Fernández et al.13 evaluaron los efectos de la radioterapia (20-30 Gy) en un grupo de 7 pacientes con hemangiomas vertebrales sintomáticos seguidos una media de 19 meses y encontraron que el tratamiento fue efectivo y sin ninguna recaída en 6 de ellos, además de no presentar efectos tóxicos. Más recientemente, Heyd et al.14 describen 63 casos tratados exclusivamente con radioterapia (30,0 Gy) donde el 57% tuvieron una remisión completa de los síntomas, 32% una remisión parcial, y en un 11% no obtuvieron respuesta. Con ello concluyen igualmente que la radioterapia es muy útil en el manejo sintomático de estos pacientes, aunque, debido al tiempo que precisa para ser efectiva, en los casos con sintomatología neurológica (compresión medular) primero debe indicarse tratamiento quirúrgico y posteriormente radioterapia, con el fin de prevenir recidivas. Aunque la radioterapia ayuda a obliterar el hemangioma y produce mejoría de la sintomatología dolorosa, se han descrito casos en los que puede producir complicaciones tales como necrosis medular o mielitis15.
Los mecanismos biológicos por los cuales la sintomatología álgica se ve disminuida son controvertidos; podría tratarse de un efecto antiinflamatorio, o de destrucción de los vasos anómalos por fenómenos de fibrosis vascular1.
En otro trabajo, aún más reciente, los mismos autores presentaron la serie más extensa hasta la fecha de casos de hemangioma vertebral tratado con radioterapia (un total de 84 pacientes con 96 lesiones sintomáticas).
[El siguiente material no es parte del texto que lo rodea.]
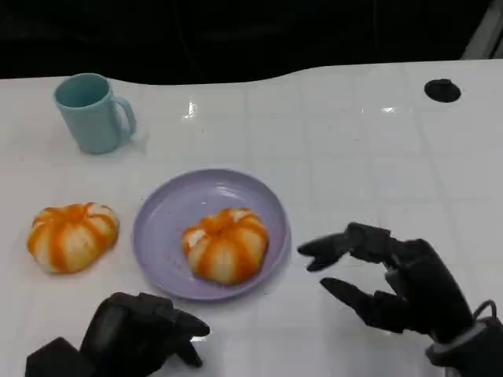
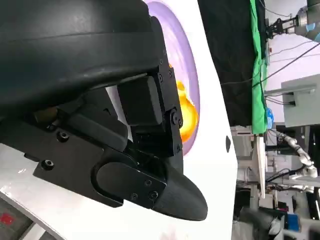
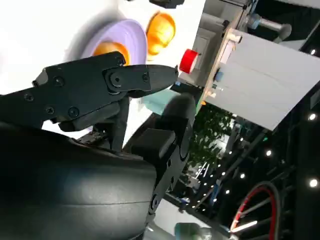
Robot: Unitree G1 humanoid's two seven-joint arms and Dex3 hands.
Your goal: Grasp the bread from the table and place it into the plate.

Los autores concluyeron que la radioterapia es un método fácil, seguro y efectivo para aliviar el dolor asociado a estas lesiones, demostraron que una dosis total de al menos 34 Gy era la ideal para alcanzar la respuesta más satisfactoria. Entre los efectos secundarios de la misma describieron ulceraciones cutáneas y riesgo de carcinogénesis en un 2,4 %1.
La embolización, alcoholización y vertebroplastía de los angiomas vertebrales múltiples es arriesgada, y la ausencia de compromiso neurológico descartaba la cirugía como primera posibilidad; por ello se optó por la radioterapia. El tratamiento implementado fue efectivo, consiguiendo disminuir la dosis analgésica (se logró retirar el tratamiento con opiaceos mayores y gabapentina) con la consiguiente reducción de los posibles efectos secundarios.
En conclusión, creemos que el caso descrito es relevante por la presentación clínica y radiológica (hemangiomatosis múltiple), retraso y confusión inicial en el diagnóstico (que usualmente se realiza con el exámen radiológico), así como por su excelente respuesta al tratamiento radioterápico.
Aunque existen múltiples métodos para tratar los hemangiomas vertebrales, no existen guías sobre su manejo; existe dificultad para el diagnóstico en la fase asíntomática de la enfermedad, y generalmente se plantea tratamiento cuando existen ya complicaciones como fractura o compresión secundaria. A pesar de ello, hay que recalcar la importancia de un diagnóstico preciso y un seguimiento oportuno para evitar secuelas severas y permanentes.